Pictures stay out; please output the remaining data exactly.
────────────────────────────────────────
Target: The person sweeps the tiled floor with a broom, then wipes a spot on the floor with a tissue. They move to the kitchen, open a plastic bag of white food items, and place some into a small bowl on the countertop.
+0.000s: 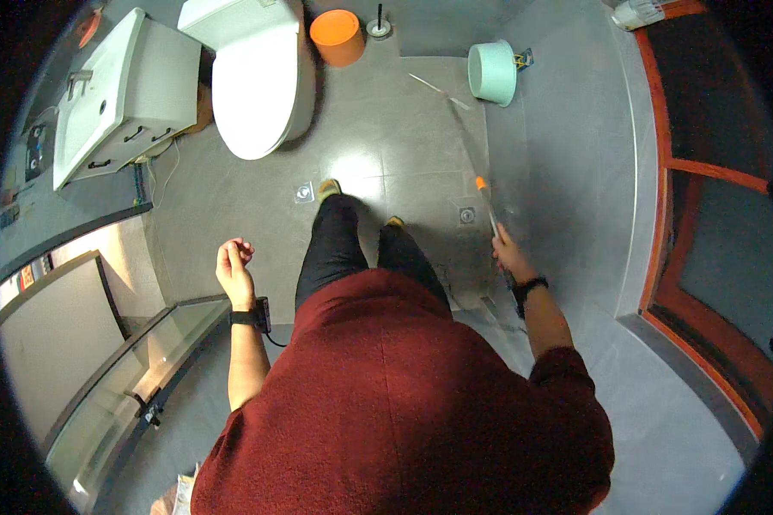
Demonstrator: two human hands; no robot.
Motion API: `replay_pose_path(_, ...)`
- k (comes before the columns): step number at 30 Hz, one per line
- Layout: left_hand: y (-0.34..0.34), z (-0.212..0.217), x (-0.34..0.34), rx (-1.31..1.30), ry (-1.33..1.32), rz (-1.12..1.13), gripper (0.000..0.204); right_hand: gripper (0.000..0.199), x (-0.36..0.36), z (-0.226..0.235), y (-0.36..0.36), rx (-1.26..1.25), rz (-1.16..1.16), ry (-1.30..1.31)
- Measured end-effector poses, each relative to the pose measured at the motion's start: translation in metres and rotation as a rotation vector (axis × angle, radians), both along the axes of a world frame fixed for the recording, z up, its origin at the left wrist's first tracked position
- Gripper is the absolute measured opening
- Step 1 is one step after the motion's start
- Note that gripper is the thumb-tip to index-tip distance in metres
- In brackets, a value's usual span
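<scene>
squeegee (481,183) extended: i see right hand (508,255) gripping its pole, left hand (235,264) relaxed, empty. pass over floor (223,215) seems under way; completed and remaining portions indeterminable.

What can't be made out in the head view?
All in the head view:
Left hand: palm hidden by its own curled fingers.
Pole: near end lost behind the right hand and wrist; far stretch dim and blurred.
Inside of the toilet: covered by its lid.
Shoes: heels hidden by trousers.
Pale thing, lower left: cut off by the lower edge.
</scene>
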State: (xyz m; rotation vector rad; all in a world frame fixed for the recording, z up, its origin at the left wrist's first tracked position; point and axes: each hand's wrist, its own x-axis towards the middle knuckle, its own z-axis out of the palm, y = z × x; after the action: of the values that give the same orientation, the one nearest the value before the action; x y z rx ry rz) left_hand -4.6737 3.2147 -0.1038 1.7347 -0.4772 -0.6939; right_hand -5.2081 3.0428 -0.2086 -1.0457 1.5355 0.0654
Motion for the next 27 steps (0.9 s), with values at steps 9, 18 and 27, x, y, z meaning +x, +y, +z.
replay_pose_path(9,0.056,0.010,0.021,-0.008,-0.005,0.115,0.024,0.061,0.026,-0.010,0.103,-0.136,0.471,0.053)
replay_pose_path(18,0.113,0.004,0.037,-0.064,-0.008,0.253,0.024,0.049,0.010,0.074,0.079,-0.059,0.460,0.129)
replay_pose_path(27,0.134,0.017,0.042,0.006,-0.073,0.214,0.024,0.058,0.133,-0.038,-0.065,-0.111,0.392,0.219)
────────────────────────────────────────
**ANSWER BELOW**:
Target: The person sweeps the tiled floor with a broom, then wipes a spot on the floor with a tissue. They move to the kitchen, open a plastic bag of white food items, and place some into a small bowl on the countertop.
+0.000s: 
Demonstrator: two human hands; no robot.
Motion API: `replay_pose_path(_, ...)`
- k (comes before the columns): step number at 30 Hz, one per line
- Layout: left_hand: y (-0.34..0.34), z (-0.212..0.217), x (-0.34..0.34), rx (-1.31..1.30), ry (-1.33..1.32), rz (-1.12..1.13), gripper (0.000..0.204); right_hand: gripper (0.000..0.199), x (-0.36..0.36), z (-0.226..0.235), y (-0.36..0.36), rx (-1.26..1.25), rz (-1.16..1.16), ry (-1.30..1.31)
- Measured end-effector poses, each relative to the pose measured at the motion's start: translation in metres and rotation as a rotation vector (axis × angle, radians), both along the axes of a world frame fixed for the recording, z up, its origin at the left wrist's first tracked position
- Gripper is the absolute measured opening
- Step 1 is one step after the motion's start
- Note that gripper is the thumb-tip to index-tip distance in metres
- In brackets, a value's usual span
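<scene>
squeegee (481,183) extended: i see right hand (508,255) gripping its pole, left hand (235,264) relaxed, empty. pass over floor (223,215) seems under way; completed and remaining portions indeterminable.

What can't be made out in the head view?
All in the head view:
Left hand: palm hidden by its own curled fingers.
Pole: near end lost behind the right hand and wrist; far stretch dim and blurred.
Inside of the toilet: covered by its lid.
Shoes: heels hidden by trousers.
Pale thing, lower left: cut off by the lower edge.
</scene>
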State: (xyz m; rotation vector rad; all in a world frame fixed for the recording, z up, its origin at the left wrist's first tracked position; point and axes: each hand's wrist, its own x-axis towards the middle knuckle, its own z-axis out of the palm, y = z × x; after the action: of the values that give the same orientation, the one nearest the value before the action; x y z rx ry rz) left_hand -4.6737 3.2147 -0.1038 1.7347 -0.4772 -0.6939; right_hand -5.2081 3.0428 -0.2086 -1.0457 1.5355 0.0654
Motion for the next 27 steps (0.9 s), with values at steps 9, 18 and 27, x, y, z meaning +x, +y, +z.
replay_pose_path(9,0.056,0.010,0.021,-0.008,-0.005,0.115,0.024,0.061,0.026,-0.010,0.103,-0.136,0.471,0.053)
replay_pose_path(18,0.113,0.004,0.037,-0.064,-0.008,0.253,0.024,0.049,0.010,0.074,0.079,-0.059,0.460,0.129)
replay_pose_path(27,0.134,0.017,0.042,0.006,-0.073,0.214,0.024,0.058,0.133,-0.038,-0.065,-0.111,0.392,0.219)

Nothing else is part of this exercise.